- WHAT THE EXERCISE ASKS
Return the whole listing unchanged. Drop the images.

= Beginning of Section =

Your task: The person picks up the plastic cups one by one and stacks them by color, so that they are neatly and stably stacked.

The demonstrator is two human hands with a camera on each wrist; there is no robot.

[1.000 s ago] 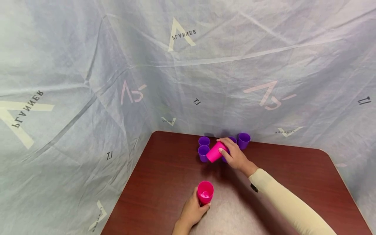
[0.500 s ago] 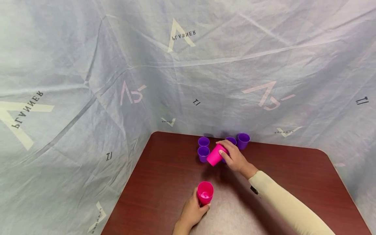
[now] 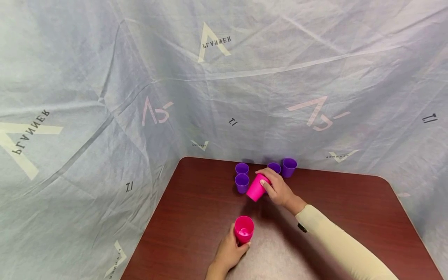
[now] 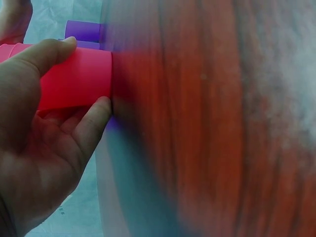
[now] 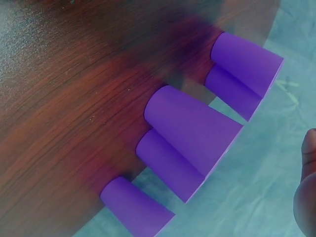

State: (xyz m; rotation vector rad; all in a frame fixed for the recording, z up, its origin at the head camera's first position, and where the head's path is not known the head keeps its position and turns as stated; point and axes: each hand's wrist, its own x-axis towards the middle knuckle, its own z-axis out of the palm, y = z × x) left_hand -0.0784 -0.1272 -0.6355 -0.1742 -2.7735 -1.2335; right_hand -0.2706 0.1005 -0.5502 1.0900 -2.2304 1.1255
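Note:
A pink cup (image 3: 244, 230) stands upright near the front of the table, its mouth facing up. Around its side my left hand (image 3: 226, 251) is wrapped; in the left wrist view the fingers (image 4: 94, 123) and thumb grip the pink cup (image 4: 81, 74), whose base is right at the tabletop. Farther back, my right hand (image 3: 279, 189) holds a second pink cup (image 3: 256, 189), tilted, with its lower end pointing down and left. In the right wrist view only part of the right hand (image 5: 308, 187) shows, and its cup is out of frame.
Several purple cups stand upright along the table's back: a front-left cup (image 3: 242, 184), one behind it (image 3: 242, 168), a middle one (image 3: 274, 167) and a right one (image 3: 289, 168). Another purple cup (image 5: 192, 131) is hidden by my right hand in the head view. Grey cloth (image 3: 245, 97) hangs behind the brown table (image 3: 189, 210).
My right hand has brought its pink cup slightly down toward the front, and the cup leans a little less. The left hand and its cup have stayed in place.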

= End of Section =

- ANSWER TO THIS TASK
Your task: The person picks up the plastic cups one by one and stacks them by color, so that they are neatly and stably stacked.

The demonstrator is two human hands with a camera on each wrist; there is no robot.

[1.000 s ago] 
[0.500 s ago] 
[now] 
[now] 
[now] 

State: (xyz m; rotation vector rad; all in a frame fixed for the recording, z up, its origin at the head camera's first position, and where the head's path is not known the head keeps its position and turns as stated; point and axes: each hand's wrist, its own x-axis towards the middle knuckle, its own z-axis out of the palm, y = z × x) left_hand -0.0784 -0.1272 -0.6355 -0.1742 -2.7735 -1.2335; right_hand -0.2706 0.1005 -0.5502 1.0900 -2.2304 1.1255
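Note:
A pink cup (image 3: 244, 230) stands upright near the front of the table, its mouth facing up. Around its side my left hand (image 3: 226, 251) is wrapped; in the left wrist view the fingers (image 4: 94, 123) and thumb grip the pink cup (image 4: 81, 74), whose base is right at the tabletop. Farther back, my right hand (image 3: 279, 189) holds a second pink cup (image 3: 256, 189), tilted, with its lower end pointing down and left. In the right wrist view only part of the right hand (image 5: 308, 187) shows, and its cup is out of frame.
Several purple cups stand upright along the table's back: a front-left cup (image 3: 242, 184), one behind it (image 3: 242, 168), a middle one (image 3: 274, 167) and a right one (image 3: 289, 168). Another purple cup (image 5: 192, 131) is hidden by my right hand in the head view. Grey cloth (image 3: 245, 97) hangs behind the brown table (image 3: 189, 210).
My right hand has brought its pink cup slightly down toward the front, and the cup leans a little less. The left hand and its cup have stayed in place.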

Nothing else is part of this output.